The periodic alarm signals emitted by the GHC RTS can hang the program under certain circumstances. In particular, any retry-loop of the form

while (interruptible_syscall() == FAILED && errno == EINTR);

can cause a hang if the syscall takes a long time and cannot be resumed, as it will forced to restart from the beginning each time it gets interrupted. If the syscall takes longer than the interval between successive alarm signals, it will be stuck in this loop forever. This was found to occur with statfs64 (indirectly called by realpath) and open on SSHFS on Mac OS X.

Using a safe foreign import seems to mitigate the issue, but according to Simon Marlow this is probably an accident.

So far there seems to be no way to guarantee the suspension of signals except through low-level tools like pthread_setmask.

Attachments (1)

0001-rts-timer-use-timerfd_-on-Linux-instead-of-signals.patch (2.5 KB) - added by hsyl20 21 months ago.
Make the RTS use timerfd_* on Linux

Download all attachments as: .zip

Change History (23)

comment:1 Changed 2 years ago by simonmar

Cc: simonmar added

comment:2 Changed 2 years ago by hamish

Cc: hamish added

comment:3 Changed 2 years ago by hsyl20

Cc: hsyl20 added

comment:4 in reply to:  description Changed 21 months ago by hsyl20

On Mac OS, you can try to enable USE_PTHREAD_FOR_ITIMER in rts/posix/Itimer.c to make the RTS avoid using alarm signals. Maybe we should make it a flag (or the default) for the threaded RTS?

On Linux the same problem may occur. We can use the same solution and even improve it by using the timerfd_* syscalls instead of usleep (cf the following attachment).

Changed 21 months ago by hsyl20

Make the RTS use timerfd_* on Linux

comment:5 Changed 21 months ago by simonmar

I like this patch a lot, those signals have been causing problems for a long time. Want to put it on Phabricator so we can review and get it in?

comment:6 Changed 21 months ago by hsyl20

Done: https://phabricator.haskell.org/D1947

A potential issue is that these syscalls have been introduced in 2.6.25. Do we want to support older kernels?

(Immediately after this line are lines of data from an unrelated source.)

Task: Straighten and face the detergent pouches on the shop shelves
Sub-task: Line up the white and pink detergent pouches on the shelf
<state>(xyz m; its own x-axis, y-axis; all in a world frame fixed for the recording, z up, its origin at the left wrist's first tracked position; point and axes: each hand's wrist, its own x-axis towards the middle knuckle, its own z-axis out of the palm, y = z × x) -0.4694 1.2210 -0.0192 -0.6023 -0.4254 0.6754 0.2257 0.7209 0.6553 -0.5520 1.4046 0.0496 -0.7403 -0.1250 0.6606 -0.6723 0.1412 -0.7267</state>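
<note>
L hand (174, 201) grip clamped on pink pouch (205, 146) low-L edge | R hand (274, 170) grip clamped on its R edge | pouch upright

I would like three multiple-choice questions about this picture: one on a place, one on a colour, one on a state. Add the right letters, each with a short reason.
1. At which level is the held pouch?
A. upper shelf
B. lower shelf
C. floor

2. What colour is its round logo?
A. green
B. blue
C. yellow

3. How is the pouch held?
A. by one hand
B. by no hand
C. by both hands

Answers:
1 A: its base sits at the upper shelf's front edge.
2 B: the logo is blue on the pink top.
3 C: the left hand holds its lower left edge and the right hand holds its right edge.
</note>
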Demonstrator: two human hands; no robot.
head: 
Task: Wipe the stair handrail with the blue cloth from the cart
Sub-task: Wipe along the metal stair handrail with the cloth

The issue remains for Mac OS X.

comment:7 Changed 21 months ago by Ben Gamari <ben@…>

In 120b9cdb/ghc:

rts/timer: use timerfd_* on Linux instead of alarm signals

Reviewers: erikd, simonmar, austin, bgamari

Reviewed By: simonmar, bgamari

Subscribers: hvr, thomie

Differential Revision: https://phabricator.haskell.org/D1947

GHC Trac Issues: #10840

comment:8 Changed 21 months ago by bgamari

Milestone: 8.0.1
Status: newmerge

This seems like a bad enough issue that we may want to merge to 8.0. We'll need 120b9cdb as well as 8626d76a (to fix #11697).

Last edited 21 months ago by bgamari (previous) (diff)

comment:9 Changed 21 months ago by bgamari

Resolution: fixed
Status: mergeclosed

comment:10 Changed 21 months ago by hsyl20

Resolution: fixed
Status: closednew

The ticket was for Mac OS X. We only solved the issue on Linux.

comment:11 Changed 20 months ago by thoughtpolice

Priority: normalhigh

I'm bumping the priority on this and keeping it in 8.0.1, as it seems rather bad to leave open on OS X, especially if the fix in comment:4 can work (use USE_PTHREAD_FOR_ITIMER, if I'm following correctly). Would anyone like to test this?

comment:12 Changed 20 months ago by bgamari

Owner: set to bgamari

I can test comment:4.

comment:13 Changed 20 months ago by bgamari

Unfortunately I have observed non-reproducible hangs while validating on OS X with USE_PTHREAD_FOR_ITIMER.

comment:14 Changed 20 months ago by bgamari

Milestone: 8.0.18.0.2

This won't happen for 8.0.1.

comment:15 Changed 19 months ago by bgamari

Unfortunately it seems that the patch as merged in comment:9 has a subtle race condition (see #11830) and introduces unnecessary wake-ups (see #11965, #1623). I'm going to revert this for 8.0.1 and perhaps we can give it another try in 8.0.2 if this issues have been sorted.

comment:16 Changed 19 months ago by hsyl20

In the threaded RTS, on platforms without "timerfd" we could create a "ghc ticker" thread too and block the alarm signal in all threads except this one. I think this would fix the reported issue on OS X.

comment:17 in reply to:  16 Changed 19 months ago by hsyl20

Replying to hsyl20:

In the threaded RTS, on platforms without "timerfd" we could create a "ghc ticker" thread too and block the alarm signal in all threads except this one. I think this would fix the reported issue on OS X.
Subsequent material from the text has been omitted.